Why does my medication cost $8000 in the US and $20 in Mexico?

That was about consolidation of the market leading to monopoly power and pricing. Every company has to at least cover costs and make a bit of profit to exist. That's not just true of capitalism. A Chinese company that doesn't make money will not exist for long either. Either way the problem isn't due explicitly to capitalism, and when it comes to healthcare in the USA at least, everything revolves around the government from the pricing to the reimbursement to sometimes even the cost structure for some of the supplies. It's heavily regulated, and you will immediately fail if you don't jump through the myriad of hoops required to get reimbursed by the biggest and yet most unreliable payor, Medicare and Medicaid. Having worked in healthcare the past 2 decades, the easiest way I know if someone doesn't work in or know much about healthcare is if they blame it's ills specifically on capitalism. That's someone who hates capitalism starting with the conclusion and then trying to find evidence and clues to prove the hypothesis they arrived with.
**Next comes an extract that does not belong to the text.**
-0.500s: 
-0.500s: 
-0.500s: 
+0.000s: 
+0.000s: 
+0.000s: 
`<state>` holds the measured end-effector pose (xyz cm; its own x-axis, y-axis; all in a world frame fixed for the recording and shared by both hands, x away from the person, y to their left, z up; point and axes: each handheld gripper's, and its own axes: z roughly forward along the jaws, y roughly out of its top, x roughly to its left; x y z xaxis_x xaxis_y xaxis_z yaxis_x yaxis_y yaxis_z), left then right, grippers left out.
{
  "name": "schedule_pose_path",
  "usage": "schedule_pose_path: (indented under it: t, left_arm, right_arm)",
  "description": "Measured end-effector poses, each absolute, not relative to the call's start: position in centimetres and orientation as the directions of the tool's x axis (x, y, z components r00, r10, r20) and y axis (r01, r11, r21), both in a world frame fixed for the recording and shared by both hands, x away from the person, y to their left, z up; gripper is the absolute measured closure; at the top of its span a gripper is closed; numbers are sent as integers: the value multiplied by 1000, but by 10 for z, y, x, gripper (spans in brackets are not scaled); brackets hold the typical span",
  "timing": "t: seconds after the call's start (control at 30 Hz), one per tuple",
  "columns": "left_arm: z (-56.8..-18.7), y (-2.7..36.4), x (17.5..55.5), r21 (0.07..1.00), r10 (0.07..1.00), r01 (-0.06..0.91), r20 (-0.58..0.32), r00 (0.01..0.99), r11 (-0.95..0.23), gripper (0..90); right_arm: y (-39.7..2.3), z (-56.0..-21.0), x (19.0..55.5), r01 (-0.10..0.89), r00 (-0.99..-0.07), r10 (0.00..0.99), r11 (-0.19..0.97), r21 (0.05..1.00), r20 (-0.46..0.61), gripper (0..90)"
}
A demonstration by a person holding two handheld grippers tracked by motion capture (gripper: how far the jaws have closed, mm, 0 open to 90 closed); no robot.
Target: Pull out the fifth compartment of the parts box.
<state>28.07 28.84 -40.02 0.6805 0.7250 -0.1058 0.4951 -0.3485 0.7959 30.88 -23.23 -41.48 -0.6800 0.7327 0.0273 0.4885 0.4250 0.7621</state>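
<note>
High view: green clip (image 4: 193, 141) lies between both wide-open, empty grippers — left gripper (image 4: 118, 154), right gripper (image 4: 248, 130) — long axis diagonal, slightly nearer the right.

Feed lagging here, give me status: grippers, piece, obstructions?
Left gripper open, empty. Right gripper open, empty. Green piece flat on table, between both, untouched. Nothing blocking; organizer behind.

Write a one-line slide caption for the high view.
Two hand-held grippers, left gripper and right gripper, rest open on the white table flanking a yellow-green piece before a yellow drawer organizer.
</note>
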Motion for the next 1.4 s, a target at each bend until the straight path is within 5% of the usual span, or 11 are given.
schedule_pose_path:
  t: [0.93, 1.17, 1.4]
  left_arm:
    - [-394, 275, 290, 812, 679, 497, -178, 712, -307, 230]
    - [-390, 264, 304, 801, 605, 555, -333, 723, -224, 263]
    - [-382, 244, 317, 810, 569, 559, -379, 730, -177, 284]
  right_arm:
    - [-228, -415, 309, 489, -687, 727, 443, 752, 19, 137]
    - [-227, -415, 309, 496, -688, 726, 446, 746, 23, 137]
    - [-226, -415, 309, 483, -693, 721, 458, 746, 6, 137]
I won't pretend to say the opposite though that healthcare needs to be more free market. I don't know what the solution is, but I don't think people have thought through a lot of the solutions they've put forward. 30%+ of physicians are either within a couple years of retirement age (65) or over that. A move to single payor or universal healthcare would mean an immediate physician shortage, because many of these guys in private practice already don't take anymore medicare patients due to not being able to make any money on them at all. When a payor pays you only 15 cents to every dollar you charge them, it's hard to break even on your costs, let alone make any money. So if all payors turned to Medicare, a giant chunk of these doctors would say fuck it and go golfing. No reason to do for no money what they've been doing for 6 figures anymore. Many hospitals would fail outright because as it is, if you have too high a percentage of medicare/medicaid patients the government gives you lump sum payments at the end of the year basically admitting that yes, they don't pay enough so here's a little extra so you don't go under. Do that writ large across the entire system and I don't believe it will go well.
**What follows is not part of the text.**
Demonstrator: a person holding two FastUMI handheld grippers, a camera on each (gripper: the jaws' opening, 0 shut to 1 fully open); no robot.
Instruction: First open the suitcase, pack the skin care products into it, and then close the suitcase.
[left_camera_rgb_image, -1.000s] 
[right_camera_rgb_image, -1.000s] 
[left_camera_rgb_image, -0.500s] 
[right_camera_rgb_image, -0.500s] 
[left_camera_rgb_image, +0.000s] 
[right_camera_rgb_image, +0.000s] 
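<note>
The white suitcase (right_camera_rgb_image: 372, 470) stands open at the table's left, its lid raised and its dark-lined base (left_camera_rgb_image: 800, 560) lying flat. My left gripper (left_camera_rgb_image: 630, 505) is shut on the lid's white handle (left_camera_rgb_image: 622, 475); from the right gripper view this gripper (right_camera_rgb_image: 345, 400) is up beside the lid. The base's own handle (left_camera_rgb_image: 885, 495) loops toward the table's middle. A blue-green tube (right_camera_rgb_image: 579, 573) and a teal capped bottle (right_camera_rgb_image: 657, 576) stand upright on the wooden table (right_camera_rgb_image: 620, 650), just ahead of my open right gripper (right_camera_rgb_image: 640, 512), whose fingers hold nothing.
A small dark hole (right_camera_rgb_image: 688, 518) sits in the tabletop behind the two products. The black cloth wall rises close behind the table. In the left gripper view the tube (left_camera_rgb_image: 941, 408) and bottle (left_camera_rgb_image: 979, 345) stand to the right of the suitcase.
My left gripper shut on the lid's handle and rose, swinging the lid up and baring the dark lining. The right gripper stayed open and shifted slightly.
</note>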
Also, given we do subsidize most of the world, I don't think people realize the dominos that would drop if we try to adopt the same model. If everyone price fixes for medication then they don't make any money anywhere, and prices everywhere rise, or more likely medication shortages happen everywhere. Pharmaceutical companies would just stop manufacturing expensive life saving drugs and pare back to those drug lines that are profitable. They'd cut back heavily on R&D unless the government takes up that spending also. At this point the government is paying all insurance, paying to keep hospitals from closing, and then probably paying to keep R&D flowing and pharmaceutical companies afloat. Taxes would have to rise on everyone significantly to afford all of this, or we'd have to see rationing of care like in other Countries and given the most expensive time for healthcare is closer to death, inevitably we would have to go the route of Canada and push euthanasia to keep the system viable.

I expect this outcome fully within the next 20 years, but I'll pretend to be shocked it didn't turn out like expected.